A narcissist will take advantage of your empathy by telling you that they are a victim and need help, or that no one understands them. They will make it seem like they are the only person who can understand what you’re going through, so you should listen to them and trust their advice. 

This is known as “gaslighting,” which means making someone question their own sanity by manipulating their emotions and perceptions of reality.

Narcissists have been known to use their own children this way; they will tell their child something like: “If anyone asks about me when I’m gone, just tell them that I died” — even though they aren’t really going anywhere! 

Or maybe they’ll say things like: “You know what happened yesterday? That was terrible! Someone broke into our house while we were sleeping (or whatever), but luckily we weren’t home.” The child believes him/her until later on when he/she realizes something doesn’t add up…

Projection: Blaming You for Their Emotions

Projection is a defense mechanism that narcissists use to avoid responsibility for their own emotions. When you’re with a narcissist, it’s likely that they will project their feelings onto you and blame you for things that are actually happening in their own lives.

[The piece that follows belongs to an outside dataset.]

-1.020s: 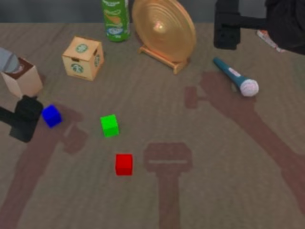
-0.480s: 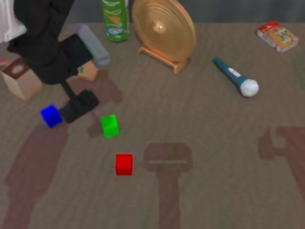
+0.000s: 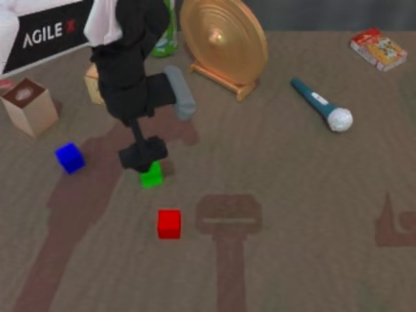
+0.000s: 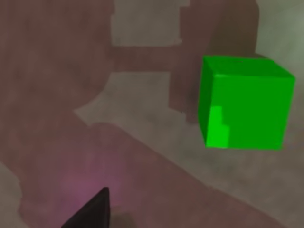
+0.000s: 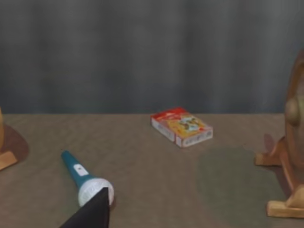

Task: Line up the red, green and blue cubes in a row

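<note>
- Our left arm reaches in from the desk's [image 3: 292,195] upper left; its gripper [image 3: 143,156] hangs right over the green cube [image 3: 152,177], covering that cube's upper edge in the top view.
- Left wrist view: the green cube [image 4: 244,102] sits on the desk, free of contact. One dark fingertip [image 4: 90,213] shows at the frame edge, apart from the cube. We cannot tell how wide the jaws stand.
- Blue cube [image 3: 69,158] lies left of the gripper, near the desk's left side, well apart from the green one.
- Red cube [image 3: 169,223] lies below and slightly right of the green cube, near it but not touching.
- The three cubes run along a loose diagonal, unevenly spaced.
- Our right arm is out of the top view; only its shadow marks the right edge. Its wrist view shows one dark fingertip [image 5: 92,213]; jaw width not readable.
- Also on the desk: gold disc on a wooden stand [image 3: 223,40], teal microphone [image 3: 322,104], red printed packet [image 3: 379,49], tan box [image 3: 28,106] at far left.
</note>
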Tool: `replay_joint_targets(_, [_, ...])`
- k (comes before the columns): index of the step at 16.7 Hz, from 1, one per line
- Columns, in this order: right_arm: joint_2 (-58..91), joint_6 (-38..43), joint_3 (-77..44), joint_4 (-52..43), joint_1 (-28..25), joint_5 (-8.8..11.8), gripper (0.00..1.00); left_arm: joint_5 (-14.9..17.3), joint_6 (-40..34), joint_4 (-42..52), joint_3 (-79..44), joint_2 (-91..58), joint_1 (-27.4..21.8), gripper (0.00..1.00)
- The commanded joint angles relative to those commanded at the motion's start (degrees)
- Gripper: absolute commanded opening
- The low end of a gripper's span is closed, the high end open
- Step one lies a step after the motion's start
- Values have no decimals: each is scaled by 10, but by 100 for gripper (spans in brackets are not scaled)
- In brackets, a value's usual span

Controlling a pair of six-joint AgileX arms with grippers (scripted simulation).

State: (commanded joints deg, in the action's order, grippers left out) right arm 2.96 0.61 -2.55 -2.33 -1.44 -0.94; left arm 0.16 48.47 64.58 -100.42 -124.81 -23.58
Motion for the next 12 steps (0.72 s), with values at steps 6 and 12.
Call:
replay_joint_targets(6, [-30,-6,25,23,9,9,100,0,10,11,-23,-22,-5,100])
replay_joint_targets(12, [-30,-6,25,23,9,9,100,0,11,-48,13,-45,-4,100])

This can happen when the narcissist feels angry or jealous because they perceive themselves as being threatened by someone else — and they want to make sure that person knows just how much better than them they are! 

For example: A woman named Susan has been dating Josh for about six months when she discovers some old texts on his phone from another woman he dated before her who lives nearby. 

It turns out this other woman has been texting him recently and asking if he wants to go out sometime soon (which would mean seeing each other outside of work). 

This makes Susan feel very insecure about their relationship since she doesn’t know why Josh would want someone else over her; so instead of confronting him directly about what happened between them, she projects her feelings onto him instead: “You must not love me anymore since all these old flames keep popping up!”

Emotional Rollercoaster of Invalidation

Narcissists will invalidate your emotions. They may tell you that you’re too sensitive, that your feelings are illogical or out of proportion with the situation. 

They’ll call into question whether your emotions are even real by saying things like: “You don’t really mean that,” “I think this is just an excuse for [some other thing],” or “You’re just trying to get attention.”

The narcissist also loves to make people feel crazy by gaslighting them — which means making them doubt their own perceptions and memories so much that they begin questioning themselves on a regular basis. 

Narcissists use this tactic because it’s effective at controlling others; when someone doubts their own reality enough times, they become more malleable in the narcissist’s hands.

If someone has narcissistic traits or is even just mildly selfish/self-centered in nature, chances are high that he or she will make attempts at trying to control how others feel about themselves as well as what goes on inside of other people’s heads (often without thinking twice).

Isolation from Friends and Family

When you’re with a narcissist, it’s important to keep in mind that we are social beings who need support from our friends and family. The narcissist will try hard to isolate you from these people — they want to keep their victims dependent on them so they can control the victim’s emotions and behavior. 

Photo by Anthony Tran on Unsplash

If a person tries to leave the relationship or get help for abuse, this can lead to serious consequences for those around them (including those who love them).


We hope that this article has helped you understand how emotional manipulation works in a narcissistic relationship. While it may be difficult to see the signs at first, if you find yourself feeling confused and upset more often than not, it’s worth taking a step back to examine what might be going on behind closed doors. 

Remember: If someone treats you well one day but then suddenly turns on you with criticism or silence the next — especially when these cycles repeat over time — they may not be showing their true colors (or any color at all!).

About the Author :

Som Dutt, Top writer in Philosophy & Psychology on I make people Think, Relate, Feel & Move. Let's Embrace Inner Chaos and Appreciate Deep, Novel & Heavy Thoughts.